Another disconcerting roadblock occurred when I wasn't sure how naked I was supposed to be for my massage. I was given a fleece robe and slippers but no further instructions. This was the first time I had a massage performed and I was kicking myself for not googling this before I had to choose skivvies or no skivvies.

I hate being in situations where I'm afraid to ask these important questions, and I'm stuck calculating how much to strip off or what naked-clothes combo would keep me from looking like a perv. If I went in completely naked under my robe,everyone in the pre-pampering lounge would cry out, "HALP! Unsolicited nudity! Take this woman and her uncouth cooch!" And if I did keep my clothes on underneath the robe, I would hear, "Um, lady, the robe is supposed to cover your body, not act as a cape." Obviously, I fail at spa. But I'm all flying colors in Target 101!

I was welcomed into a dimly lit room where I first sat on a chair and the masseuse performed a series of exfoliation and massage on my oafish feet and stumpy legs. As I moved onto the massage table and tucked myself under a warm blanket, I was immediately glad that I hadn't selected a man to slough my scaly skin. I get uncomfortable when people even stand too close to me at the grocery store; I wouldn't be able to relax around some stranger's peen while I was just in my skivvies.

The lady waved her hands over my face and whispered, "Just inhale the scent of orange and vanilla and journey to your quiet space." And even though I felt like I was breathing in an orange creamsicle and the soothing instructions were a little too hippie for me, I did succumb to the relaxing harp music and aromatherapy whiffs and experienced the most phenomenal body massage. After an hour of working on my muscles, I felt like my body had been replaced with a softer, moisturized version. I was thinking why I had never done this before and then I remembered how much I like paying my mortgage on time and feeding my child more than graham crackers and cheese.

Later that night, Mike and I had dinner at the Space Needle. There were notes littered along the window and as the restaurant rotated, I read these paper scraps. Most of them were written in crayon on torn bits from the kids menus. The notes were dull I pulled out my tiny notepad and scrawled, "My 25th birthday is today! What are you celebrating?"

While I feasted on my lobster tail, I wondered what kinds of answers my question would pull. It was more engaging than the crayola one-liners that said, "Hi! Wur U From?" I worried that those kids might have plucked my note and added, "I pooped today. Real big poop." But after we had paid for our meal, the note had made itself back to our table. Under my celebration inquiry, four replies read:

"15th birthday."

"30th anniversary."

"1st anniversary!"

And then there was my instant favorite:

"Bar mitzvah! Emphasis on the 'bar.' :)"

Sunday, January 20

25



I'm been celebrating my birthday since yesterday because technically I was born on Saipan and since Saipan's on the other side of the international date line, I might as well start partying! It's like when I'm at work eating my lunch at 9:30 am and warding off stares from co-workers who think I'm a hippo when in reality, I eat lunch on Eastern Standard Time. And Pacific Standard Time. And whenever my stomach gurgles, "BACON MONSTER! RISE AND EAT!"

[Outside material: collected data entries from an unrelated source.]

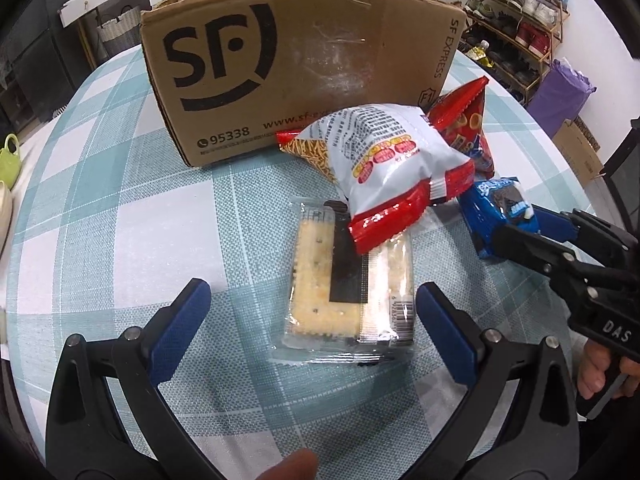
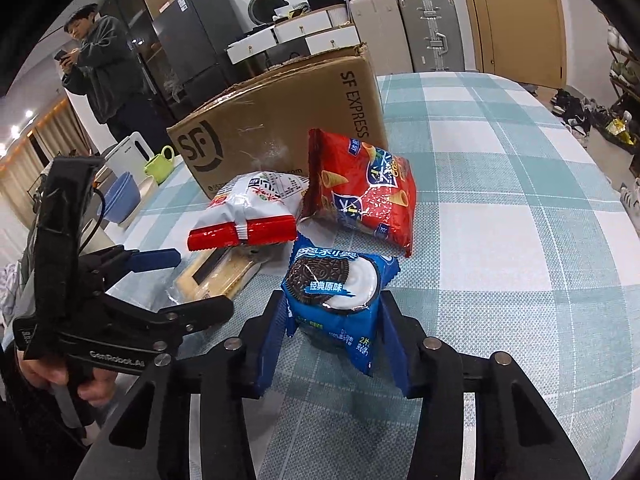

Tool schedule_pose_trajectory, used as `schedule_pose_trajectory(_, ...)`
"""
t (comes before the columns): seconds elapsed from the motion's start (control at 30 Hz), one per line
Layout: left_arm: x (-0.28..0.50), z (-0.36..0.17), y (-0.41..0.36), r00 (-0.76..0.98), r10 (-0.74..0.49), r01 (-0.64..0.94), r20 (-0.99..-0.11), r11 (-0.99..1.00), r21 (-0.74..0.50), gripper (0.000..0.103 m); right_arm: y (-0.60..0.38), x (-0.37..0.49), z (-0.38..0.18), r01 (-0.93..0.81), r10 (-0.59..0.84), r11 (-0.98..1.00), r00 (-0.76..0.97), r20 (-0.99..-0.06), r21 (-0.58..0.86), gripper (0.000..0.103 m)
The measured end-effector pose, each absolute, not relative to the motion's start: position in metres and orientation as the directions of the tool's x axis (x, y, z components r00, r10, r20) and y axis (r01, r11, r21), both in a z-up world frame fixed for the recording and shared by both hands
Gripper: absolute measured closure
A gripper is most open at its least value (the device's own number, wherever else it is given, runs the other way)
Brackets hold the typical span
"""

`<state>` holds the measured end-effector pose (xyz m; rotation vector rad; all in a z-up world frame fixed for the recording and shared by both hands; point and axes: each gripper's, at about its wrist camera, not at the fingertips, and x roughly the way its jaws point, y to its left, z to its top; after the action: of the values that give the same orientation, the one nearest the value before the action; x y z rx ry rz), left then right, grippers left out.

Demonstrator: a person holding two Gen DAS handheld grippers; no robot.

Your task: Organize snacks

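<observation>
While right gripper jaws pinch Oreo pack, left gripper jaws spread; four snack packs, one box.

Round table covered in teal-and-white plaid cloth. Behind it, white drawer units, dark fridge, upright suitcases, wooden door. Shoe rack crammed with sneakers along one wall. Person in grey hoodie stands looking at phone.
</observation>
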<state>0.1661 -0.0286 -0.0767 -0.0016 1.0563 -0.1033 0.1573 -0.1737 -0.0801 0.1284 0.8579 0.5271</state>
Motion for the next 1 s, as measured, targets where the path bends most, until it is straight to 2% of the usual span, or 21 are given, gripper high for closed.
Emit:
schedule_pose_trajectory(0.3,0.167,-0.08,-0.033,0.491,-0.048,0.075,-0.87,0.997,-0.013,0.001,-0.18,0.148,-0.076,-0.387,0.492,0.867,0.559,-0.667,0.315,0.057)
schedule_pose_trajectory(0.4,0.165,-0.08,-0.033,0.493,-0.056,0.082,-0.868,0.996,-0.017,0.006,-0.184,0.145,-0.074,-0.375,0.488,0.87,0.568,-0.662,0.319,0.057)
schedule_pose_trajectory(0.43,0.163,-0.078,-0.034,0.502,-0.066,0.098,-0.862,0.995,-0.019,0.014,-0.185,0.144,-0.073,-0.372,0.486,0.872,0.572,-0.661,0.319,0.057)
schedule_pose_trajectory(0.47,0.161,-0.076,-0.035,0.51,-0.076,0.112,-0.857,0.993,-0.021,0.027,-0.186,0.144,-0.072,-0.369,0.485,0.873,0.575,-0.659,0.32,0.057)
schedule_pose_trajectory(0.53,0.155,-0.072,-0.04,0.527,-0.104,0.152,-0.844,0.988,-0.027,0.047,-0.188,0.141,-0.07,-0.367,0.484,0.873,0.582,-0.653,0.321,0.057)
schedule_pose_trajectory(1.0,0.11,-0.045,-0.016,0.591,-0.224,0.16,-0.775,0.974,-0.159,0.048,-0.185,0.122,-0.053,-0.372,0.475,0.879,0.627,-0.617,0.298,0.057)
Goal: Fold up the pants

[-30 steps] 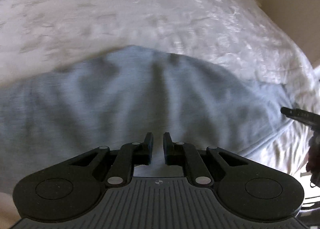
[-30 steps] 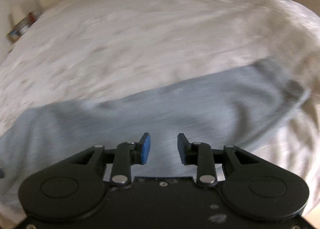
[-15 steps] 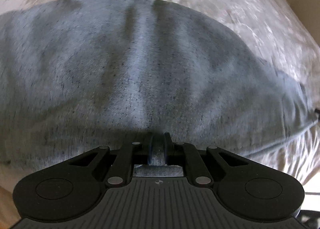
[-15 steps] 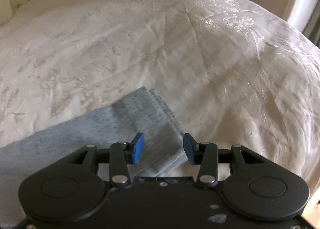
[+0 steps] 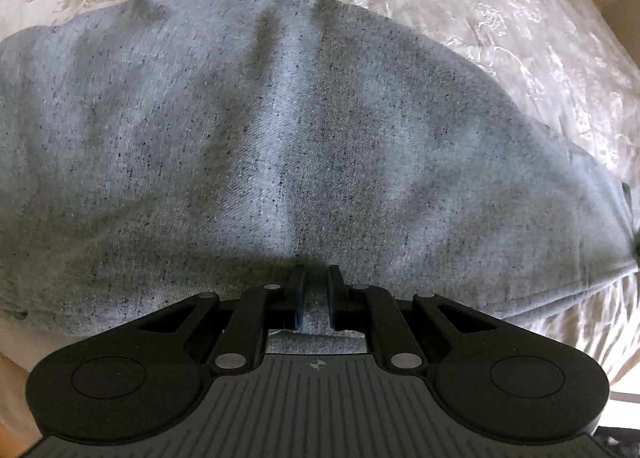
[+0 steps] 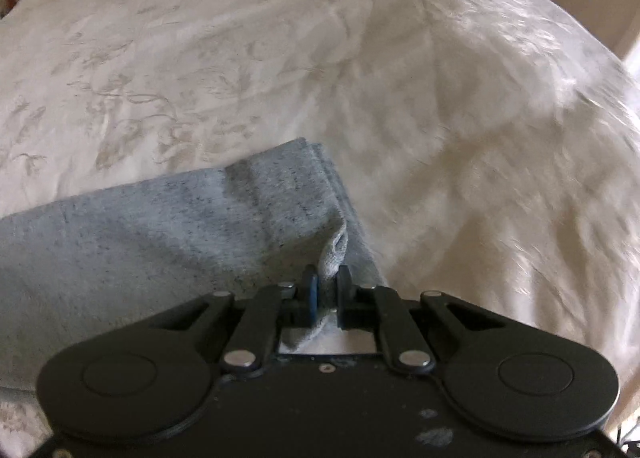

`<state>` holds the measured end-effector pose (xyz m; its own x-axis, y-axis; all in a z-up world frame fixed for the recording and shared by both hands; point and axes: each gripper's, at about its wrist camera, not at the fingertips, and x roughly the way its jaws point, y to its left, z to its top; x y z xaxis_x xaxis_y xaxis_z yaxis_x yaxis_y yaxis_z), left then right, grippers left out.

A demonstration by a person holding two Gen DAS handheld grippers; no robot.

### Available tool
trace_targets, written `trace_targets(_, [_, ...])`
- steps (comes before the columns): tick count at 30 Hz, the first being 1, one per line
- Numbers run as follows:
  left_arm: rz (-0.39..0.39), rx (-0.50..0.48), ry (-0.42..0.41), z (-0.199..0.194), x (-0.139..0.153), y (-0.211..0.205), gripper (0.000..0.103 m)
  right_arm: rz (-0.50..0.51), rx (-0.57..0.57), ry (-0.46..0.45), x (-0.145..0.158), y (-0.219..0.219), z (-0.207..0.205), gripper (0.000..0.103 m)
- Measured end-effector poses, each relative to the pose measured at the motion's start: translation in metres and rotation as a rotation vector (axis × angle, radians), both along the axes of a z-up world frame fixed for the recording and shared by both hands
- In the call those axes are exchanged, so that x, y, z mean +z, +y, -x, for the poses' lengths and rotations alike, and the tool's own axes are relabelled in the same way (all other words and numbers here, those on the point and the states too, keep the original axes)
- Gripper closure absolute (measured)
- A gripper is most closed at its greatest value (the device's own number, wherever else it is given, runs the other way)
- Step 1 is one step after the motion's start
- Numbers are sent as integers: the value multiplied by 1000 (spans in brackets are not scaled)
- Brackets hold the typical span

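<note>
Left claw (image 5: 316,298) is pinched nearly shut on the near edge of the pants (image 5: 280,130); right claw (image 6: 326,294) is closing, a bunched corner of the hem between its pads. The grey pants spread ahead of both claws on the bed (image 6: 440,78). Step judged: grasp complete; next calls for lifting both ends together and folding. A second ago both claws were empty, the right wider.

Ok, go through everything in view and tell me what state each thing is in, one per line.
Pants: grey, folded lengthwise, flat on the bed, creased.
Pants hem: layers stacked, one corner bunched up.
Left gripper: pinching the pants' near edge.
Right gripper: jaws closing on the bunched hem corner.
Bedspread: spread out, wrinkled.
</note>
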<state>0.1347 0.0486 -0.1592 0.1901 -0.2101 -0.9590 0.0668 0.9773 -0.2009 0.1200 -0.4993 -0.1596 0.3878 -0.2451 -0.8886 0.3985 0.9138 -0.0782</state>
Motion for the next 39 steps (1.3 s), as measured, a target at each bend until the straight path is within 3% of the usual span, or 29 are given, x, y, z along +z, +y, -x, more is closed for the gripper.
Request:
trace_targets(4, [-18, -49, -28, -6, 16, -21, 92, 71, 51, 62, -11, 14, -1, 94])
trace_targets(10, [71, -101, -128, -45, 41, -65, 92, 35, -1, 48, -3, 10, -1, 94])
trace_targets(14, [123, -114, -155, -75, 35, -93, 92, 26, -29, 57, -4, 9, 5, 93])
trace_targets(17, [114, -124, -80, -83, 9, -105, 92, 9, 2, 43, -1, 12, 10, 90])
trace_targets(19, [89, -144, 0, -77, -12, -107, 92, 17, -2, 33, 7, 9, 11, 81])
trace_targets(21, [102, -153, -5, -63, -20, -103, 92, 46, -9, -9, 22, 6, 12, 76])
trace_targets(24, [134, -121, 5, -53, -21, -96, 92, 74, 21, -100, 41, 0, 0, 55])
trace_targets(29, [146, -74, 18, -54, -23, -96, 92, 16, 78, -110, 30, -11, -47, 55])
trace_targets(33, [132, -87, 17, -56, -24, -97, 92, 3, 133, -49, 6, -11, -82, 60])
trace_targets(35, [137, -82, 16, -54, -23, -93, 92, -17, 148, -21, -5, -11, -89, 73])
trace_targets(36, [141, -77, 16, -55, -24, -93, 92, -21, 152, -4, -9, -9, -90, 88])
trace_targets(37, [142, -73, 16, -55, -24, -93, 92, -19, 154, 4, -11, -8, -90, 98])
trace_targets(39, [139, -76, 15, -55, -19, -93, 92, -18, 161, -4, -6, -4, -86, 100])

I'm 25 years old today. I have an spa appointment later this morning that includes a massage and hand and foot treatment. I'm a little wary of the "treatment," because it sounds like my hands and feet need an intervention for being so oafish all these years, as this will solve my affliction of being half-Pacific Islander, half-Shrek.

I have so much to look forward to now that I'm 25 like lower car insurance rates and Lipitor prescriptions. This is day is all about me and how awesome is that?

But the real question is, homes, orange peel grill:

with orange grill

yay?

without orange grill

Or nay?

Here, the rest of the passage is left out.